Part of the Crown International Pictures library, Terrified is one of those movies where 30-something teenyboppers carry a flashlight and ask “What was that?” In other words, I dug it, even though there’s not much to it.

Rumors abound of a ski-masked maniac haunting a nearby ghost town and committing various felonies and misdemeanors. He’s also known to make people lose their minds, turning them “into a slobbering oyster.” And yet the script gives characters wonky reasons to go check the place out, especially at night. A college student (Rod Lauren, Black Zoo) is writing a midterm on fear .. and gets some firsthand learning! A hostess (Tracy Olsen, Journey to the Center of Time) just wants to talk to caretaker Crazy Bill … and finds him impaled to death on spikes!

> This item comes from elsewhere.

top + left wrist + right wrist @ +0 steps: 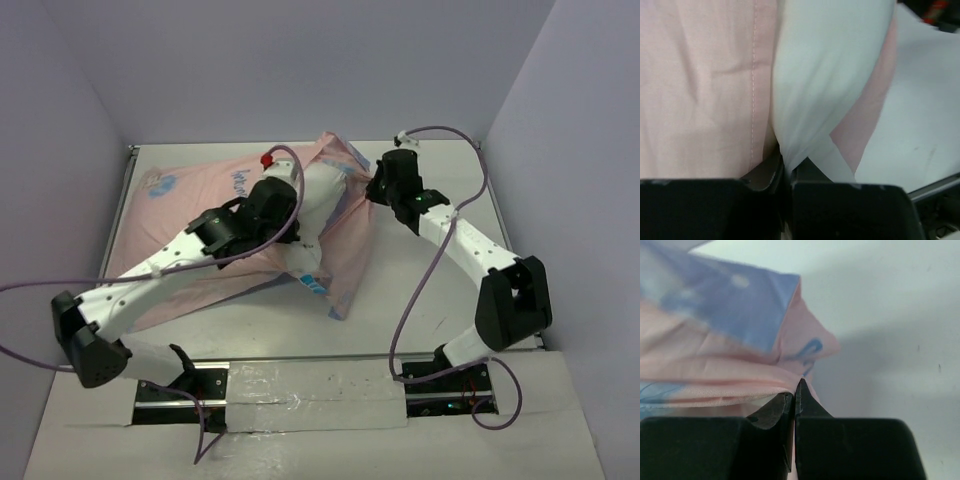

In his final directorial gig, Lew Landers (1935’s The Raven) wrings all the mileage possible from the ghost town setting. With rotted floors and flooded rooms, its wooden buildings function as traps for our madman’s unlimited use. His all-black balaclava presages several slashers, from 1978’s The Toolbox Murders to 2009’s The Collector, but don’t go looking for gore.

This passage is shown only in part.